**Activity**
What you return should be the lines of the data containing "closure", each in full.

(Data entries)

::::::::

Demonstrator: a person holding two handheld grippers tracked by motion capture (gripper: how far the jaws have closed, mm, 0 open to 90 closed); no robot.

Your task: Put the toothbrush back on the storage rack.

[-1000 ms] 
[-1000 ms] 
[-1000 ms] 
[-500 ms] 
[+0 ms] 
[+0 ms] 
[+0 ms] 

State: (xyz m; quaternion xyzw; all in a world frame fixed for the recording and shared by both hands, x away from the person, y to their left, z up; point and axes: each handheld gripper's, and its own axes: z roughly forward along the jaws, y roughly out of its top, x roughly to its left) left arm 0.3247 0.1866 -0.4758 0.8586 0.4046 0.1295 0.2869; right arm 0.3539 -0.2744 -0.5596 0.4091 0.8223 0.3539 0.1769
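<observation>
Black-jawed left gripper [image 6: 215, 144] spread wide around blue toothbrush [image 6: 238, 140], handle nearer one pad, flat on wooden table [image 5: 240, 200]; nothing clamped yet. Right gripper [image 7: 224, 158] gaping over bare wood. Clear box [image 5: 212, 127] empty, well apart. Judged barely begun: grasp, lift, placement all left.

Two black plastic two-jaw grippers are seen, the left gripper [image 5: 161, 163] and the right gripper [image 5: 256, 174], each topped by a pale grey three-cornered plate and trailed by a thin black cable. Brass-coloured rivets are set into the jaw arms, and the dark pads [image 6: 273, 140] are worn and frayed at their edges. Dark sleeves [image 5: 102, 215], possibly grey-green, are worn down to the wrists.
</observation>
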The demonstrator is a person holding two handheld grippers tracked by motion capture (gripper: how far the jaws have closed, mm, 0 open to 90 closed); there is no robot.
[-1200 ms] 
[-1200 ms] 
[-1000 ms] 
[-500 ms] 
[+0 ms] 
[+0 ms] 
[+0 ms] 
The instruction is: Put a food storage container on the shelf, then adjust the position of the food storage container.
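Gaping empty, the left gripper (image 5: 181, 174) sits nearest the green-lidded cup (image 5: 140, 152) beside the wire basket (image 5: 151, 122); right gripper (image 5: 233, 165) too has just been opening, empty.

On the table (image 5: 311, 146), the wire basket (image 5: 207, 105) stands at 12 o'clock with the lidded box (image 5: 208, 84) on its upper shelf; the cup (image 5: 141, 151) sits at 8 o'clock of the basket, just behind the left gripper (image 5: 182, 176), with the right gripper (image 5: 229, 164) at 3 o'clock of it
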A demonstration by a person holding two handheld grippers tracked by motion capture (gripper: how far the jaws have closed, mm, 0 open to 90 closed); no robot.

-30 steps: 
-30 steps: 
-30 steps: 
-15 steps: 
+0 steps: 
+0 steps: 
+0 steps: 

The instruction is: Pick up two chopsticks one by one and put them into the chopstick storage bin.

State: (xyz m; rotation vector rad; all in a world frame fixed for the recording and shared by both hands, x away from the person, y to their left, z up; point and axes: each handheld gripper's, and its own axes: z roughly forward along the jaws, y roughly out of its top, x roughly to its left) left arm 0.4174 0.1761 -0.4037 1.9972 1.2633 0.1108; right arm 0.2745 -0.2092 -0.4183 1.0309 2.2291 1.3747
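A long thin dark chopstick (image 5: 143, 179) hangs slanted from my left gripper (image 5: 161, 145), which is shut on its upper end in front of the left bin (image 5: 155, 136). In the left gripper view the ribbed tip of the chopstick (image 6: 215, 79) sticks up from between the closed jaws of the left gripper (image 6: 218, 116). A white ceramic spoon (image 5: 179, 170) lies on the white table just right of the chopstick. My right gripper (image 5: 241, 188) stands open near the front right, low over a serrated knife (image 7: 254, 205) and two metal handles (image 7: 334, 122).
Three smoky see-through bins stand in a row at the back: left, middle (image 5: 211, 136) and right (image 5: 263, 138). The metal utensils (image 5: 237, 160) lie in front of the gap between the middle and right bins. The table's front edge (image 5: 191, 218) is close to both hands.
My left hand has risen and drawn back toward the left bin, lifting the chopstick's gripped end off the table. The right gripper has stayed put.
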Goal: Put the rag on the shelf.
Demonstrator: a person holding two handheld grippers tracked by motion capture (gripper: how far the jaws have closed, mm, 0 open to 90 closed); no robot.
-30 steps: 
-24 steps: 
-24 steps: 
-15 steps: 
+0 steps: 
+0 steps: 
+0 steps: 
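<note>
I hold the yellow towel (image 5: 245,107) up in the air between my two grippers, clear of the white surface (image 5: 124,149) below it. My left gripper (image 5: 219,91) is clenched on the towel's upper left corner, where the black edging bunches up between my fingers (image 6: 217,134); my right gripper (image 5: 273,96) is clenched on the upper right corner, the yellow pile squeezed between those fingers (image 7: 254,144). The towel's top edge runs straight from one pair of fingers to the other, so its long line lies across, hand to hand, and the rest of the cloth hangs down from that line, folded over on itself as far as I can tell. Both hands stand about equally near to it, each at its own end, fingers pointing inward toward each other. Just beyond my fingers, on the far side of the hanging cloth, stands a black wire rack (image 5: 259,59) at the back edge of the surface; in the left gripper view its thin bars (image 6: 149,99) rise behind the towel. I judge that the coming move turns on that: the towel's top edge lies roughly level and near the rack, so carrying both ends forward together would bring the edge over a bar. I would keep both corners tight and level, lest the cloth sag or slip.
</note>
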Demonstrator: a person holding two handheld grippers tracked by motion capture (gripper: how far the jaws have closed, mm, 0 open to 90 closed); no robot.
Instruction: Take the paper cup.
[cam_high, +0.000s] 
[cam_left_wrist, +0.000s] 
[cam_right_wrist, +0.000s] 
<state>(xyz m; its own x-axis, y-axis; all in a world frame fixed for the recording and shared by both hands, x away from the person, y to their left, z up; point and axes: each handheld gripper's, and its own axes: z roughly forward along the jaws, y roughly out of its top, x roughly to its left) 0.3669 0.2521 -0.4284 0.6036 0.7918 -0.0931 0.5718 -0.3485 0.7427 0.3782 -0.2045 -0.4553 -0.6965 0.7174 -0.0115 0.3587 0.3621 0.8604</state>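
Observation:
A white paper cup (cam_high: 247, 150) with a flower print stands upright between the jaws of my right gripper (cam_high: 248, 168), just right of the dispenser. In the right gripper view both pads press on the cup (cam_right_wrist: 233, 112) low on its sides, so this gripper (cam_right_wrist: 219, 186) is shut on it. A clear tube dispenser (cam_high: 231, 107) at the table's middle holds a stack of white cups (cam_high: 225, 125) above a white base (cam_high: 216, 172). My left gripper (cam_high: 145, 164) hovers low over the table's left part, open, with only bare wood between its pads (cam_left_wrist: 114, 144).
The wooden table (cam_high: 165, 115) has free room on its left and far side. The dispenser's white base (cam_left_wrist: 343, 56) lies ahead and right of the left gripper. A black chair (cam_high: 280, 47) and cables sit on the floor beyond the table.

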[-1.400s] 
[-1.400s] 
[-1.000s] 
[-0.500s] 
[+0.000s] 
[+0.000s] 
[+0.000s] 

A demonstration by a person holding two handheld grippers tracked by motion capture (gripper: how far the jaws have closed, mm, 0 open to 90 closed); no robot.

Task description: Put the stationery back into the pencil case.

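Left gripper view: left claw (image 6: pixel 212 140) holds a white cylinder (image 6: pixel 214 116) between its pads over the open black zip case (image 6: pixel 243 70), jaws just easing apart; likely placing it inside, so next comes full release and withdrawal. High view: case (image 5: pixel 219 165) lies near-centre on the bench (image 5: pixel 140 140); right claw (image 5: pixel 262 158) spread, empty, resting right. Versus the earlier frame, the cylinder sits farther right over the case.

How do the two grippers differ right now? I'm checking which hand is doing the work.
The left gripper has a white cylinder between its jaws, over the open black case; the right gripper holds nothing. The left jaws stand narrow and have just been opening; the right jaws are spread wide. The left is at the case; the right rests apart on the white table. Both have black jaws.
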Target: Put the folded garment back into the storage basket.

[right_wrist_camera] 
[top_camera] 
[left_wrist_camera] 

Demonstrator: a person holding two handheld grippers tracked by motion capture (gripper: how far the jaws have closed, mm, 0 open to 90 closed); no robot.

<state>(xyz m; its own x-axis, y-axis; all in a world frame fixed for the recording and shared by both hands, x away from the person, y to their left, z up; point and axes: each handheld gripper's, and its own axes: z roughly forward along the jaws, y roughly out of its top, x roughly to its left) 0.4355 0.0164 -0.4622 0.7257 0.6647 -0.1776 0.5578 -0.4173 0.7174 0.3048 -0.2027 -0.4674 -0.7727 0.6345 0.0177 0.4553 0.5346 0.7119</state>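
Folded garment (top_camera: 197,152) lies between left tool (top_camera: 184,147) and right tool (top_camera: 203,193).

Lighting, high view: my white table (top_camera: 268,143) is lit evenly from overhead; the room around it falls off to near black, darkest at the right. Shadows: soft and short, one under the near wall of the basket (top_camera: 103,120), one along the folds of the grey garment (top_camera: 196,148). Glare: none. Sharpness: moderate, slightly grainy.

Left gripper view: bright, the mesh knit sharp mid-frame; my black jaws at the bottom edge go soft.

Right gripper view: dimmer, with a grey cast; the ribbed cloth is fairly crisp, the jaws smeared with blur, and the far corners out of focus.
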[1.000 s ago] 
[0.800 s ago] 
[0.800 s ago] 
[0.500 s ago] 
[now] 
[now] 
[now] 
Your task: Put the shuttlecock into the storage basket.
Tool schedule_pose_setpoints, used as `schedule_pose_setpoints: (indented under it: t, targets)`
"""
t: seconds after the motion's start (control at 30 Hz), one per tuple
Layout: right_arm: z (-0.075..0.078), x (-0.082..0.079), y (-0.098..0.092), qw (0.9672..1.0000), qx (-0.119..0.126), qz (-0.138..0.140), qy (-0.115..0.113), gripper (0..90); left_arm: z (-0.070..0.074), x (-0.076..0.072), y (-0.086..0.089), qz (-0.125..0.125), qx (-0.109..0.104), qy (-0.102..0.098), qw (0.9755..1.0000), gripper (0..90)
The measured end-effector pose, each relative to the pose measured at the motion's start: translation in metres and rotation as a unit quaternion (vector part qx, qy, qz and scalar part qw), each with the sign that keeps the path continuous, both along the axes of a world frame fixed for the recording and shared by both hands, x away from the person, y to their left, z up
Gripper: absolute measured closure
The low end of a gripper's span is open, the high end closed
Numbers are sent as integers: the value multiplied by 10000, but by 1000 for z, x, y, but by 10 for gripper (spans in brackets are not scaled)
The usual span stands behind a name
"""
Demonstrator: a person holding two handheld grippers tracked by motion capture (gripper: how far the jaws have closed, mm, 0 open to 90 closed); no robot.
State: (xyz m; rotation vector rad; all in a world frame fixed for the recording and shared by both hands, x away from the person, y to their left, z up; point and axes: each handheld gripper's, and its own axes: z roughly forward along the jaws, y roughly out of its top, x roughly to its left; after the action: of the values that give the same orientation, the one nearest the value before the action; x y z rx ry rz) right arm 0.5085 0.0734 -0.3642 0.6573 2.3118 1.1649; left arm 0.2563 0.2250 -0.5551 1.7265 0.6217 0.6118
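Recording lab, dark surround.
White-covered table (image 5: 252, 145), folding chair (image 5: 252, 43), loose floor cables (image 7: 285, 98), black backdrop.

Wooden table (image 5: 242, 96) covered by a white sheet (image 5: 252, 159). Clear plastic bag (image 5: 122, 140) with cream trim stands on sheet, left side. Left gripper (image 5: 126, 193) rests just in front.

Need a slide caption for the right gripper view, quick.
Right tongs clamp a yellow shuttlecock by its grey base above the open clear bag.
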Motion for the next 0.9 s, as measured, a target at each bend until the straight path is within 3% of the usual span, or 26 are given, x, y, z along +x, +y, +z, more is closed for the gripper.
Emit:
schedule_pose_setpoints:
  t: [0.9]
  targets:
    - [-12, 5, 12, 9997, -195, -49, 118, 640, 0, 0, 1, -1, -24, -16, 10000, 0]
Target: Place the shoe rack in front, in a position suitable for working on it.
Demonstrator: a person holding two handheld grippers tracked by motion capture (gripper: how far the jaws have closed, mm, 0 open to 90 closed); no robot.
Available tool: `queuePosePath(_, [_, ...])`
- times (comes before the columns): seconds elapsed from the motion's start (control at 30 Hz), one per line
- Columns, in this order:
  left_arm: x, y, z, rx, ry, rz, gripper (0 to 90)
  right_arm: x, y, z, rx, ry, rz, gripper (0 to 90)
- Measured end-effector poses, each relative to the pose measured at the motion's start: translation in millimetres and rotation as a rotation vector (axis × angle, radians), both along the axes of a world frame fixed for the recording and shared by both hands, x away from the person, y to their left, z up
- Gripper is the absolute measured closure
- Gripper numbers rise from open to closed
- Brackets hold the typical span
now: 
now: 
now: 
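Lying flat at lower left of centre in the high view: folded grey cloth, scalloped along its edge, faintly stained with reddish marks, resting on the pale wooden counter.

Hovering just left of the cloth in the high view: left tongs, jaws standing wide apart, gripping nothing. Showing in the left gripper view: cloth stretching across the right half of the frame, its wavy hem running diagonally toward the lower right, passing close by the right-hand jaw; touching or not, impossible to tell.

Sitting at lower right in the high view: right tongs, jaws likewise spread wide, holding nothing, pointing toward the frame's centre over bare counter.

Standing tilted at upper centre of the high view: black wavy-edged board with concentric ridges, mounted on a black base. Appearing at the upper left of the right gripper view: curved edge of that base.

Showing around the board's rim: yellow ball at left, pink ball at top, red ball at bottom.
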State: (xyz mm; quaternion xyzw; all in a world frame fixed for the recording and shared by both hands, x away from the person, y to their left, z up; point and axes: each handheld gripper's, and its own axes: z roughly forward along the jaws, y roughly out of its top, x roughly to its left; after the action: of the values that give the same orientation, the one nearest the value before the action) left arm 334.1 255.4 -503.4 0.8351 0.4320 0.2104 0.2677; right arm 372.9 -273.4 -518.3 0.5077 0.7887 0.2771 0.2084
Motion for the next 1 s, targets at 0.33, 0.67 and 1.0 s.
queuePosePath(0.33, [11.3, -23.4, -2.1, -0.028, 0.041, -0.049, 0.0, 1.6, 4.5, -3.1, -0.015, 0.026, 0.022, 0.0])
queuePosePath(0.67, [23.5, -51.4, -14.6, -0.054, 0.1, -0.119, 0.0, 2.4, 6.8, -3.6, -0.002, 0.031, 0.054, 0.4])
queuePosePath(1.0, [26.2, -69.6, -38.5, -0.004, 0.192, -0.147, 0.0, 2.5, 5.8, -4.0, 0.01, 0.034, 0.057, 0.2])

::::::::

**Completed exercise**
Gripper: absolute measured closure
- Gripper is the absolute measured closure

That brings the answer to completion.